Birthdays.
Today is my birthday.
I am 37 years old. Today I’ve
been celebrated so well. I feel loved, I
feel special, I feel irreplaceable and I feel valued. I am thankful for my family and friends and
the blessings I’ve been given: gifts, words, messages, and thoughtfulness. I woke up and found my 6 year old daughter in
the bathroom secretly making me a card before I got up, she was disappointed I
spied her, so I let her be. When she was
finished she handed me a stuffie she bought with my husband, that she had
wrapped herself this morning, and the birthday card she was working on. This girl has the gift of encouragement and
gave my birthday morning a beautiful uplifting start. As we sat on the couch she pointed out the
roses on the mantel that my husband placed there the night before. So wonderful!
And then the other 2 kids got up and (eventually;) ) my husband. I received 2 more stuffies as gifts from my
twins and a shirt from my hubby. My
heart was already so full.
Then I had asked my husband if he would take me to the spa
treatment I had booked and then go for a birthday lunch with me. He chauffeured me. I was pampered at the spa, (a gift from my
sister in law and mother in law) --- I kept reminding myself “it’s okay to be
pampered, just enjoy it!”. When I came
home, a gift from a friend awaited me. It has felt so good to be loved on
today. Thank you. (My high birthday expectations have been
met!...and I still have a small gathering on Saturday and an extended family
celebration on Sunday!)
Here are my contemplations about my birthday.
On my birthday I love to celebrate. Oh I have always loved birthdays and loved
mine. It saddened me in my mid-20s when
my birthday lost a sort of marvel.
Little did I realize, I simply lost sight of the marvel and failed to
preserve it.
I cherish celebrating birthdays – my children’s, my
husband’s, mine. They do not need to be
elaborate (though it’s true, I do highly value thoughtfulness)—but in the
celebration we acknowledge a praise of thanksgiving to God for another year and
the gift that that is.
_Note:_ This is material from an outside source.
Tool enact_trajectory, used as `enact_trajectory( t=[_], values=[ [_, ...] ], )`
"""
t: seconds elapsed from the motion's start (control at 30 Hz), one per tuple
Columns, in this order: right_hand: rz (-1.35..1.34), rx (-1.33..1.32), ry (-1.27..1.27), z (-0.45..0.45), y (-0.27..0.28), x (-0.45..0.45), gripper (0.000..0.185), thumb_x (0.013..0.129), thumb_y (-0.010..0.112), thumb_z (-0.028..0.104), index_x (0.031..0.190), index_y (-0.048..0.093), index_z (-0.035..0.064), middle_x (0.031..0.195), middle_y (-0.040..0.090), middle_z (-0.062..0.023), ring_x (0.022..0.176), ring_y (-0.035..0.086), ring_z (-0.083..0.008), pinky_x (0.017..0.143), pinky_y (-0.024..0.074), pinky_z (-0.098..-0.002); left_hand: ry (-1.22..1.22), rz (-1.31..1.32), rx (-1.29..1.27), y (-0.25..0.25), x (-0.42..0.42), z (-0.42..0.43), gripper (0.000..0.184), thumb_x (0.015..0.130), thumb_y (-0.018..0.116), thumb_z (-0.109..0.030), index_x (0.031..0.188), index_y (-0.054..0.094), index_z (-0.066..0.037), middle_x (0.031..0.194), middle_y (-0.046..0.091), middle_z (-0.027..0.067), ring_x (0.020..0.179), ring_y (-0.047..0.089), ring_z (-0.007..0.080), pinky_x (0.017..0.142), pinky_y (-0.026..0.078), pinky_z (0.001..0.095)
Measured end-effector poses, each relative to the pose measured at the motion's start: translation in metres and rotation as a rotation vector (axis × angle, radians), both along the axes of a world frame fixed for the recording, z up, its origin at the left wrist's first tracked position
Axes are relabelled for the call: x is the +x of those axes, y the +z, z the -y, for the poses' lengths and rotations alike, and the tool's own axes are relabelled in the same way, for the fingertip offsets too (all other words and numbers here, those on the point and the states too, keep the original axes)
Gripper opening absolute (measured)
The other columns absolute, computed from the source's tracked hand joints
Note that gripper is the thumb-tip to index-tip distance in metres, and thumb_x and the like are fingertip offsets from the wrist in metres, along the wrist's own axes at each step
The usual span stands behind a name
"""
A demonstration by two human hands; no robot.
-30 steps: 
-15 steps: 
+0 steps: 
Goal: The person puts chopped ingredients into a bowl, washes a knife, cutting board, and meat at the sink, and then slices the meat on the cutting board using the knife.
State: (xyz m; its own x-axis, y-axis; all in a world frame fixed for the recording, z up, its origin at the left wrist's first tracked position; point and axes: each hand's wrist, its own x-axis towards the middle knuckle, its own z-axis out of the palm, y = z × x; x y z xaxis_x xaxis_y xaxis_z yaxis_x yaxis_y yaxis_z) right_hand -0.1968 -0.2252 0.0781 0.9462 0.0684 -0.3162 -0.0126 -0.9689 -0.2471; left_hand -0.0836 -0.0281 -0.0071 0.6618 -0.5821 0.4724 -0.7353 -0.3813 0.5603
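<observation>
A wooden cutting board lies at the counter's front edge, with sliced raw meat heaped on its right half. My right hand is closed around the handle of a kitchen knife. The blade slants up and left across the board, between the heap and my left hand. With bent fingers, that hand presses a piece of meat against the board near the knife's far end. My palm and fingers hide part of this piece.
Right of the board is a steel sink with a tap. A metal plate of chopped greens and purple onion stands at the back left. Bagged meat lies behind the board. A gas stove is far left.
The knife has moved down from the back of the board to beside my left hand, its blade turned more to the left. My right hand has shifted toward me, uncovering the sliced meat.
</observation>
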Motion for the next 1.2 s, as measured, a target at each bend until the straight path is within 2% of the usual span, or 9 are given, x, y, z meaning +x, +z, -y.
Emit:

Oh that
gift! Since cancer entered my life and I
became uncertain how many birthdays I have left (though really we are all in
this category…) I wear each birthday like a celebration crown. Oh I beam to add each year a bigger, older
number to the celebration. It is with
joy I celebrate getting older. I am
approaching 40 and with each number bigger and closer to 40 I get giddy with
excitement: a gift I cannot wait to unwrap.
A gift so precious so treasured, so valuable: LIFE. Life with all its ups and downs, joys and
sadnesses, hopes and failures.
This beautiful life God has given me. That is what I celebrate TODAY. Thank you God for 37 years! To You be the glory!